And what do you do when you fall off an elephant into the Mekong River and ruin all your costly camera equipment?

A talented, ambitious and successful photographer, we met Alex when he came to The New York Times Student Journalism Institute, open to any student members of the NAHJ or NABJ.

Since then, Alex, a Chicago student from Milwaukee, has slept on our suburban New York sofa many times as we’ve welcomed him, as we also have with Molly, another young shooter from Arizona we met the same way, now living in Portland, Oregon.

I didn’t want to have children, and nor did Jose. We’re giving, generous, fun people, quick with a hug. We love to hear our young friends’ stories, happy or sad, and have given much advice on matters both personal and professional. They know we’re there for them.

It gives us great pleasure and satisfaction to have become trusted friends, often even older than their parents.

But we didn’t change their diapers or rush them to the emergency room or coach them for their college essays.

I now teach two college classes and have so far had 26 students, whom I regularly refer to (not to them!) as “my kids”, and, for many of them, I feel affection, glad to sit down and chat with them at length outside of class. I worry about some of them and how they’ll turn out — as parents do.

But when the vast majority of men and women still do become parents, those of us who don’t seem weird.

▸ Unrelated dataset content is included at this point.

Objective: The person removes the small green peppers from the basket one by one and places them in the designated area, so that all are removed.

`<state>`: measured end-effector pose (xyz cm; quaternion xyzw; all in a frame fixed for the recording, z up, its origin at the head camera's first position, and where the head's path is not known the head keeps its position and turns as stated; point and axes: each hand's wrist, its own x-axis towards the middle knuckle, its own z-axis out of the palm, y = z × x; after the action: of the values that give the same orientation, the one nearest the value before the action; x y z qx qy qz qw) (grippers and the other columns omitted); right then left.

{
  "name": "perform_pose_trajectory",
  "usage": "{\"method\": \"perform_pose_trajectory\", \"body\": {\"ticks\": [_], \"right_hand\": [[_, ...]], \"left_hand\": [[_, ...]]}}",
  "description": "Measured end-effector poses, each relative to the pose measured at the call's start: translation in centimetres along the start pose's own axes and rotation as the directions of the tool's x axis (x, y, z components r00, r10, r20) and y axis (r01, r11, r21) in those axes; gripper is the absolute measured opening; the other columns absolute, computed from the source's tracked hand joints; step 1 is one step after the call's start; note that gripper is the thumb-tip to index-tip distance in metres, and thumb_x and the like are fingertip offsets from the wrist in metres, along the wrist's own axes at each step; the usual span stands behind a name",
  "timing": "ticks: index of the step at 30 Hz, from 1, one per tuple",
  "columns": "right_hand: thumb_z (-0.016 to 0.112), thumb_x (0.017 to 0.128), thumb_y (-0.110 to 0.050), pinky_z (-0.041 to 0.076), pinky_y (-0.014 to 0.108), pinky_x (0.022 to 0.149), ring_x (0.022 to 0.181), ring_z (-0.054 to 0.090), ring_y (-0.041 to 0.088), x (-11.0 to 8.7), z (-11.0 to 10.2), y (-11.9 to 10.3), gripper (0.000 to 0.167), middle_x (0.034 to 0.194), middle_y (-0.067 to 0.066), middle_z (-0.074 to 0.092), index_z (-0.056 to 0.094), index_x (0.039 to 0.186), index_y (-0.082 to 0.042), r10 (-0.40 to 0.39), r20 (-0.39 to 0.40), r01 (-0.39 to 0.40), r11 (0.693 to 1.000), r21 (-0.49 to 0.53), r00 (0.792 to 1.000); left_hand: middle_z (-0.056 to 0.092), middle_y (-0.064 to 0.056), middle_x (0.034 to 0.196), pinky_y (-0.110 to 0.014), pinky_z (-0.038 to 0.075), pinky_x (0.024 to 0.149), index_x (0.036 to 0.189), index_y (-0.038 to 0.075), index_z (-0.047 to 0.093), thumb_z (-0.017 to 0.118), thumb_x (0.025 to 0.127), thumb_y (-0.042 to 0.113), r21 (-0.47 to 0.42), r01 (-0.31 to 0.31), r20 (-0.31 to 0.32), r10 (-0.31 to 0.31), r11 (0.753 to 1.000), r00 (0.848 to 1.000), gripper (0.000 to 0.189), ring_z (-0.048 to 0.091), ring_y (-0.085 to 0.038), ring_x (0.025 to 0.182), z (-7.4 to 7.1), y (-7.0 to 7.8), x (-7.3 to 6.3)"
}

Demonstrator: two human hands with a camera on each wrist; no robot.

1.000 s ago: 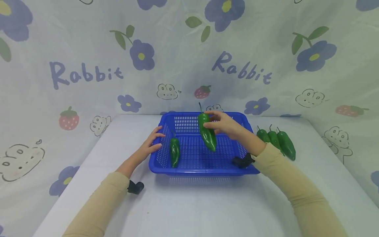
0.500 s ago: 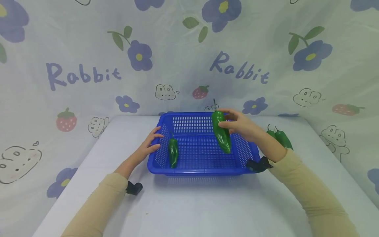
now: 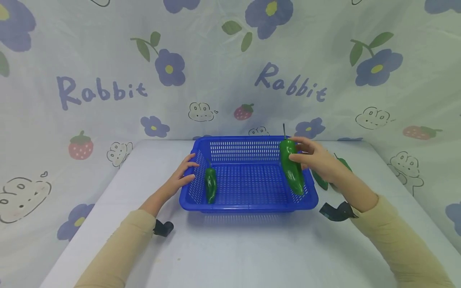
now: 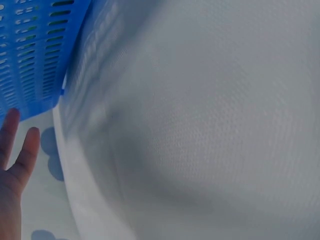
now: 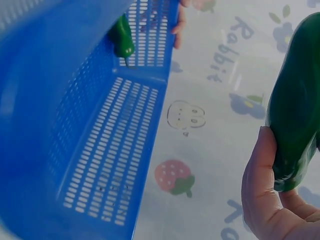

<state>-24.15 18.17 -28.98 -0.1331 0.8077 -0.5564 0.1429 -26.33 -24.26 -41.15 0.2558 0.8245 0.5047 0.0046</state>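
My right hand (image 3: 318, 160) holds a large green chili pepper (image 3: 292, 168) above the right wall of the blue plastic basket (image 3: 248, 207). The pepper hangs tilted, stem up, pinched between thumb and fingers; the right wrist view shows the thumb along its side. At the basket's left wall, my left hand (image 3: 181, 176) touches the rim with fingers spread and fairly straight. A smaller-looking green pepper (image 3: 210, 186) leans inside the basket by that left wall. On the table right of the basket, other green peppers (image 3: 320, 181) lie partly hidden behind my right hand and wrist.
The basket stands on a white-covered table (image 3: 230, 252). Behind it hangs a pale cloth backdrop (image 3: 223, 80) with flowers, rabbits and strawberries. A black wrist mount (image 3: 336, 211) juts from the right sleeve near the basket's front right corner; another (image 3: 163, 228) sits at the left sleeve.
My right hand has carried the green chili pepper rightward, from over the basket's middle to its right wall, covering more of the peppers on the table. The left hand stays at the rim.
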Motion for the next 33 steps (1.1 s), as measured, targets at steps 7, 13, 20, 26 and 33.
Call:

People assume we “hate kids” — not true — or are selfish; (like all parents, de facto, are not?)

Jose and I each chose to make our careers within news journalism, a volatile and insecure field that at the very top still pays its award-winning veterans less than a first-year corporate lawyer. So we both knew, long before we met in our early 40s, that whatever money we earned there was it, and having children would be costly both to our ambitions and our savings.

It is.

Today we’re financially far ahead of anyone we know, (short of the truly wealthy) with our retirement savings, not having had to shell out tens of thousands of dollars to raise children or to buy/rent a larger home, (or live, cramped in too small a space for years),  or to pay for college. That’s a huge relief in an era when most Americans — even after decades of hard and/or decently-paid work– still barely have $100,000 saved to fund 20+ years of retirement.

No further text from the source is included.